◆ **EXERCISE BRIEF**: A copy of the listing below is needed, exact in every line and without images.

◆ **DATASET EXCERPT**:
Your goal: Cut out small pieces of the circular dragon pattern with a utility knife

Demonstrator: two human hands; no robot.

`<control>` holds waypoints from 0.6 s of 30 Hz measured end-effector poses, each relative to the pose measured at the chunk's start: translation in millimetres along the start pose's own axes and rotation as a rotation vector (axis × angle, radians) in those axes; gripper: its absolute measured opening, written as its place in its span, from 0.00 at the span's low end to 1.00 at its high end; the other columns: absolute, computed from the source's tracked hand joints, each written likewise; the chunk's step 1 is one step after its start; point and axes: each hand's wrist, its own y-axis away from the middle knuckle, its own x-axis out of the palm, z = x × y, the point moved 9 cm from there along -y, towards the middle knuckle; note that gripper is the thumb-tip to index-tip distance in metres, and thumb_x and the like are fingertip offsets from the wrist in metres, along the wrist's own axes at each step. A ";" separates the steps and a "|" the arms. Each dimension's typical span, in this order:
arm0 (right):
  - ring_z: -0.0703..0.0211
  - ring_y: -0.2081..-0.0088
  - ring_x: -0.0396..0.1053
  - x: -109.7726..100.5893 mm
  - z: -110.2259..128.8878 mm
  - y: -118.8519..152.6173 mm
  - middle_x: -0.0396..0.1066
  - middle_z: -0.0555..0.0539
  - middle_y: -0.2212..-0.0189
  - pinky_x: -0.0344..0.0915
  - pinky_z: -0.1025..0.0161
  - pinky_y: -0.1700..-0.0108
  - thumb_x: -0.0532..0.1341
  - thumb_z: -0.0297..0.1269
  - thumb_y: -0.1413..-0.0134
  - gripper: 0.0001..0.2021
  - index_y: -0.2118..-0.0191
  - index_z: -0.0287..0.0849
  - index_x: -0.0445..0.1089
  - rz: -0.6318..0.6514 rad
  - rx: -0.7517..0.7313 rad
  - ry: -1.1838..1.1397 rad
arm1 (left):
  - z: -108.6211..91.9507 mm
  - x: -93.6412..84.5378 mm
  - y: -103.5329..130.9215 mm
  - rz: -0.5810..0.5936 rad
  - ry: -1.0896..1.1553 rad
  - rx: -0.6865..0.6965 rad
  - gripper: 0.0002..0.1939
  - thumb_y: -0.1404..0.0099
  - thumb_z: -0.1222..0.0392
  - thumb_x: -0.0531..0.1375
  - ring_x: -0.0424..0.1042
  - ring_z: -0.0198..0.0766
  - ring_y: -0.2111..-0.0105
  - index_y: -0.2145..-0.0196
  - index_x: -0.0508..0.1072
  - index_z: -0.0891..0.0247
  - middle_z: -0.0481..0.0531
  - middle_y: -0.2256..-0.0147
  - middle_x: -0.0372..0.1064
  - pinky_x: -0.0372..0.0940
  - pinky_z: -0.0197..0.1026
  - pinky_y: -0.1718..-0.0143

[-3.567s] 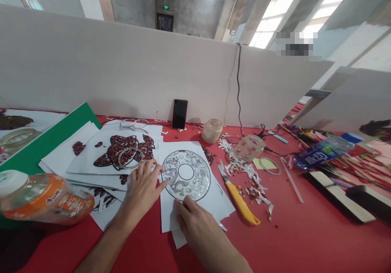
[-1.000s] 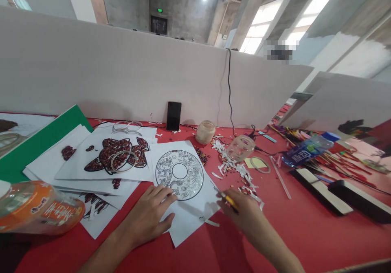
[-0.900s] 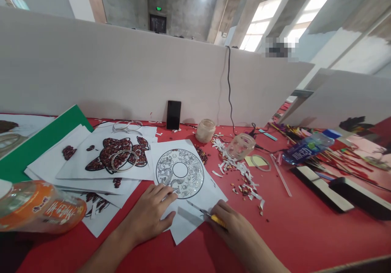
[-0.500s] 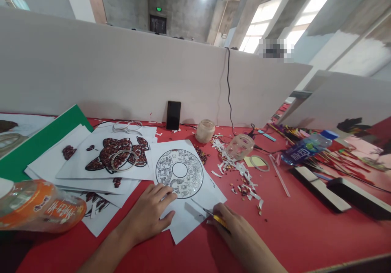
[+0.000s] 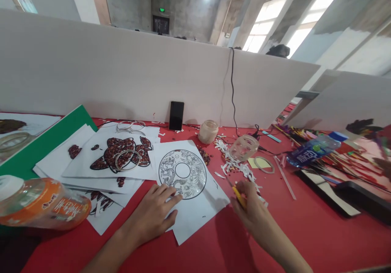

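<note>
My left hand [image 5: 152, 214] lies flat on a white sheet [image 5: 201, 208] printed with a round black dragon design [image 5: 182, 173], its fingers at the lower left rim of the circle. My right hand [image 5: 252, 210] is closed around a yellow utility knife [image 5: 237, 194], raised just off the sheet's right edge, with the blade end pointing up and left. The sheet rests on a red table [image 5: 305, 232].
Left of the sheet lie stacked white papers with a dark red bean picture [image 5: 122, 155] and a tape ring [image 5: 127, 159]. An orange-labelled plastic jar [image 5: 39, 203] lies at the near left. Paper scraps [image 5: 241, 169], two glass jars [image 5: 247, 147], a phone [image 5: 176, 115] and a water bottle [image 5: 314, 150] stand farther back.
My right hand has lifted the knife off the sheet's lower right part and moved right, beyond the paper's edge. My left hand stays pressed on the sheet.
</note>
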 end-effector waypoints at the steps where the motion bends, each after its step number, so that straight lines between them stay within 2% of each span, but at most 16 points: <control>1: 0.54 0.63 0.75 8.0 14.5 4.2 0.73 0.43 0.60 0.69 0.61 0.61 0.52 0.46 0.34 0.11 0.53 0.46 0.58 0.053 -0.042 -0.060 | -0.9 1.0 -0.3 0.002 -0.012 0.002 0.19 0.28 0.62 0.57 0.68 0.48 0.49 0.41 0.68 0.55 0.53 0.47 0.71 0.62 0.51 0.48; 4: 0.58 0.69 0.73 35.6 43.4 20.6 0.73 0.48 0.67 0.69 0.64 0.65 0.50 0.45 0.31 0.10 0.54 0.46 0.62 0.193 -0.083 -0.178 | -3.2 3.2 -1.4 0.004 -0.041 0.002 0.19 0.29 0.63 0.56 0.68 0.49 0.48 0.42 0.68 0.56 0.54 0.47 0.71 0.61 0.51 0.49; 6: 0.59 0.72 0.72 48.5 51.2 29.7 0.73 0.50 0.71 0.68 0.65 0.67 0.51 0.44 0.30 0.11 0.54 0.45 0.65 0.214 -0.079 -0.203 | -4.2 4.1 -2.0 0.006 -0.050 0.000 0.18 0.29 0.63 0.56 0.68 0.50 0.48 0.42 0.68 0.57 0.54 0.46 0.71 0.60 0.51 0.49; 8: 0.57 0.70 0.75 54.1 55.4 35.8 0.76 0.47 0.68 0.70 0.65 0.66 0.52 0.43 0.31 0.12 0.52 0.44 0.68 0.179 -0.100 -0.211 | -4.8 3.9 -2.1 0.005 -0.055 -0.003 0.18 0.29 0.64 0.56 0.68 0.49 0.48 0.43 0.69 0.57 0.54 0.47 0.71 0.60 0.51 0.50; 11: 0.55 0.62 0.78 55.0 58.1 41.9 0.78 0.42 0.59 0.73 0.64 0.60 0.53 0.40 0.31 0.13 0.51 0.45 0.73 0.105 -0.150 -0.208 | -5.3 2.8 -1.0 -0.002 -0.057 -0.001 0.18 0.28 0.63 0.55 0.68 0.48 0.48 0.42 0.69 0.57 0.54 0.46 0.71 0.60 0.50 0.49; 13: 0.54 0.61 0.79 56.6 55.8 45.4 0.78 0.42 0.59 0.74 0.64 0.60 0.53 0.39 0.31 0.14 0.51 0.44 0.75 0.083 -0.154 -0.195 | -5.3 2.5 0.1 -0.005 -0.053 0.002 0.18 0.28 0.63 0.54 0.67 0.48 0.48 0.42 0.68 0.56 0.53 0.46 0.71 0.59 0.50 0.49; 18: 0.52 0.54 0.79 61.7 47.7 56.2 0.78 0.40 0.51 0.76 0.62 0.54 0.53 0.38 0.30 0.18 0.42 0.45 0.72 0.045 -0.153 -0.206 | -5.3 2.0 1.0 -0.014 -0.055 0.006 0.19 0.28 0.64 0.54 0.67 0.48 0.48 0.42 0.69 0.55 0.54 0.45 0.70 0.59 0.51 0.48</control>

◆ **REPLY**:
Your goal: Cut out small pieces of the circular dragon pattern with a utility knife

Demonstrator: two human hands; no robot.

`<control>` holds waypoints from 0.6 s of 30 Hz measured end-effector poses, each relative to the pose measured at the chunk's start: translation in millimetres along the start pose's own axes and rotation as a rotation vector (axis × angle, radians) in those axes; gripper: its absolute measured opening, written as its place in its span, from 0.00 at the span's low end to 1.00 at its high end; the other columns: absolute, computed from the source's tracked hand joints, each written likewise; the chunk's step 1 is one step after its start; point and axes: each hand's wrist, its own y-axis away from the middle knuckle, its own x-axis out of the palm, z = x × y, the point moved 9 cm from there along -y, towards the middle knuckle; note that gripper is the thumb-tip to index-tip distance in metres, and thumb_x and the like are fingertip offsets from the wrist in metres, along the wrist's own axes at each step. A ";" separates the steps and a "|" the arms. Each dimension's typical span, in this order:
arm0 (right):
  - ring_z: -0.0703..0.0211
  - ring_y: -0.2081..-0.0088
  - ring_x: -0.0396..0.1053
  - x: -109.7726..100.5893 mm
  - z: -110.2259..128.8878 mm
  - y: -118.8519..152.6173 mm
  - middle_x: -0.0396..0.1066
  - middle_z: -0.0555..0.0539
  - middle_y: -0.2212..-0.0189
  - pinky_x: -0.0344..0.0915
  - pinky_z: -0.1025..0.0161
  - pinky_y: -0.1700..-0.0108
  - thumb_x: -0.0532..0.1341
  - thumb_z: -0.0297..0.1269
  - thumb_y: -0.1413..-0.0134
  - gripper: 0.0001..0.2021
  - index_y: -0.2118..-0.0191
  - index_z: -0.0287..0.0849
  - index_x: -0.0445..0.1089
  - rz: -0.6318..0.6514 rad
  - rx: -0.7517..0.7313 rad
  - ry: -1.1838..1.1397 rad
arm1 (left):
  - z: -108.6211..91.9507 mm
  - x: -93.6412..84.5378 mm
  - y: -103.5329..130.9215 mm
  - rz: -0.5810..0.5936 rad
  - ry: -1.0896..1.1553 rad
  - rx: -0.6865..0.6965 rad
  - gripper: 0.0002..0.1939
  - thumb_y: -0.1404..0.0099
  - thumb_z: -0.1222..0.0392
  - thumb_x: -0.0531..0.1375
  - ring_x: -0.0424..0.1042
  - ring_z: -0.0198..0.0766
  - ring_y: -0.2111..-0.0105
  - index_y: -0.2145..-0.0196
  - index_x: -0.0508..0.1072
  - index_z: -0.0891..0.0247
  - middle_z: -0.0481..0.0531
  - middle_y: -0.2256..-0.0147
  - middle_x: -0.0372..0.1064
  - pinky_x: -0.0372..0.0940
  - pinky_z: -0.0197..0.1026
  - pinky_y: -0.1718..-0.0143

[-3.567s] 
[-1.000s] 
[-0.900s] 
[-0.500s] 
[+0.000s] 

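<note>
My left hand [image 5: 152, 214] lies flat on a white sheet [image 5: 201, 208] printed with a round black dragon design [image 5: 182, 173], its fingers at the lower left rim of the circle. My right hand [image 5: 252, 210] is closed around a yellow utility knife [image 5: 237, 194], raised just off the sheet's right edge, with the blade end pointing up and left. The sheet rests on a red table [image 5: 305, 232].
Left of the sheet lie stacked white papers with a dark red bean picture [image 5: 122, 155] and a tape ring [image 5: 127, 159]. An orange-labelled plastic jar [image 5: 39, 203] lies at the near left. Paper scraps [image 5: 241, 169], two glass jars [image 5: 247, 147], a phone [image 5: 176, 115] and a water bottle [image 5: 314, 150] stand farther back.
My right hand has lifted the knife off the sheet's lower right part and moved right, beyond the paper's edge. My left hand stays pressed on the sheet.
</note>
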 end-effector waypoints at the steps where the motion bends, each after its step number, so that straight lines between them stay within 2% of each span, but at most 16 points: <control>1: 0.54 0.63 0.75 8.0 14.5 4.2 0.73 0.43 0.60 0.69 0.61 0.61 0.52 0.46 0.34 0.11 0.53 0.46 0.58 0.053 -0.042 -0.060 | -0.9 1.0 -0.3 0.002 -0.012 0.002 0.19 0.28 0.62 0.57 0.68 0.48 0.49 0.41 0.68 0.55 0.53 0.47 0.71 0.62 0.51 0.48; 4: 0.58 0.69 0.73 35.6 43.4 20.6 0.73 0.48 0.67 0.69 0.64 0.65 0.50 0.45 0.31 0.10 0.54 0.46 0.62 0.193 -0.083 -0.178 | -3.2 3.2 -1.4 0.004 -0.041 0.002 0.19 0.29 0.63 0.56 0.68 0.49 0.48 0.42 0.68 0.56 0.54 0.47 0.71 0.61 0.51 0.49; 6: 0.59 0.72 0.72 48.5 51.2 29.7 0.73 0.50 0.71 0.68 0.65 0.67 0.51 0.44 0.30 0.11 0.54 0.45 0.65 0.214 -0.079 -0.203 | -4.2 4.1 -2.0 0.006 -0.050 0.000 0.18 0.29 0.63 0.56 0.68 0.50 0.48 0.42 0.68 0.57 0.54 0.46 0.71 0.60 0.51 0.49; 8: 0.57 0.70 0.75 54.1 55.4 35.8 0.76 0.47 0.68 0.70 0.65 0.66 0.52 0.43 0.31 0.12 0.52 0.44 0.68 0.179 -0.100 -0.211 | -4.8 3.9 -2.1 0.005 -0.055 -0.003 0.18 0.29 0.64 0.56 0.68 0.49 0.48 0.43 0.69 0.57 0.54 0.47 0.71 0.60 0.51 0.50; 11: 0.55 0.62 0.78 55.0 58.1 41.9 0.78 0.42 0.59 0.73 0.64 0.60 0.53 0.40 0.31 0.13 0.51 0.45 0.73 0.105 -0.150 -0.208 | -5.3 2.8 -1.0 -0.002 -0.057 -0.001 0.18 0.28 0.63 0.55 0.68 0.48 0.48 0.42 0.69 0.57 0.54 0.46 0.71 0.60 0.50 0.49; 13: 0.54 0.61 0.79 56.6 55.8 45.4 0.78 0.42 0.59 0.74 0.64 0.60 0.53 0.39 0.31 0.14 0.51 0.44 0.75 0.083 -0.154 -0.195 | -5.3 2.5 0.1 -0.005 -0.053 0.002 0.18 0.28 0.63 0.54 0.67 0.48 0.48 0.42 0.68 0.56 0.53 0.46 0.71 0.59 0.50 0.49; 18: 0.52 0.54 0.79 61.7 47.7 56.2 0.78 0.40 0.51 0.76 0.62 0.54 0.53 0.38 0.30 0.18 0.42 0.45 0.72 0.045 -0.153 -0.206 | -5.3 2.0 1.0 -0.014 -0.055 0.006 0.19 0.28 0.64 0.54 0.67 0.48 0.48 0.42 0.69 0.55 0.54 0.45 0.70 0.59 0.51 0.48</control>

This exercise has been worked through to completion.